Exercise objective – Each line of the material below is to be written out exactly. Leave out any picture.

Recorded information –
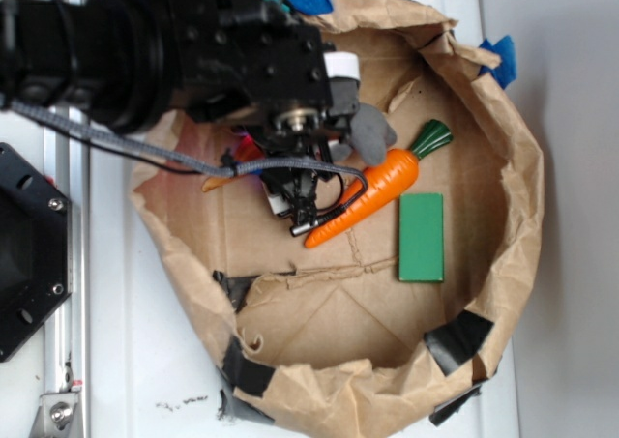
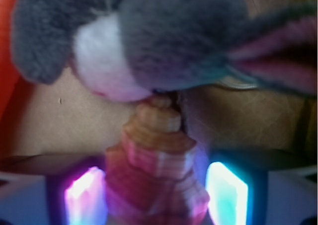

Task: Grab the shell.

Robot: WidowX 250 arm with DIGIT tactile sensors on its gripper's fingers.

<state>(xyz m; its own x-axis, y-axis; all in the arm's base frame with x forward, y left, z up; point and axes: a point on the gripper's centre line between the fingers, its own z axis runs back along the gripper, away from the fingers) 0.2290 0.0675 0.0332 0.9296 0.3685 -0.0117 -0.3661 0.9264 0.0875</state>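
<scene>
in the exterior view we look down into a torn brown paper bag (image 1: 522, 167) opened like a bowl. our black gripper (image 1: 302, 189) hangs over its floor near ten o'clock, hiding most of what lies beneath. a toy carrot (image 1: 372, 194) slants from centre toward one o'clock, a green block (image 1: 422, 237) sits at three o'clock, and a grey plush toy (image 1: 372, 133) peeks out at the gripper's upper right. of the shell (image 1: 224, 179) we see only an orange sliver by the arm.

in the wrist view the shell (image 2: 156, 170) sits at six o'clock between our two lit fingers (image 2: 226, 190), its spiral tip touching the plush toy (image 2: 149, 41) at twelve o'clock. the fingers straddle it, ready to pinch; we cannot tell whether they press it yet.
</scene>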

Exercise response –
Task: Grab the shell.

Robot: WidowX 250 arm with DIGIT tactile sensors on its gripper's fingers.

<state>(xyz m; its own x-axis, y-axis; all in the arm's base frame with x forward, y left, z up; point and axes: a point on the gripper's centre line between the fingers, its own z axis runs back along the gripper, away from the fingers) 0.2290 0.0675 0.0332 0.9296 0.3685 -0.0117 -0.3661 0.9264 0.0875</state>
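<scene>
in the exterior view we look down into a torn brown paper bag (image 1: 522, 167) opened like a bowl. our black gripper (image 1: 302, 189) hangs over its floor near ten o'clock, hiding most of what lies beneath. a toy carrot (image 1: 372, 194) slants from centre toward one o'clock, a green block (image 1: 422, 237) sits at three o'clock, and a grey plush toy (image 1: 372, 133) peeks out at the gripper's upper right. of the shell (image 1: 224, 179) we see only an orange sliver by the arm.

in the wrist view the shell (image 2: 156, 170) sits at six o'clock between our two lit fingers (image 2: 226, 190), its spiral tip touching the plush toy (image 2: 149, 41) at twelve o'clock. the fingers straddle it, ready to pinch; we cannot tell whether they press it yet.
</scene>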

No additional answer is needed.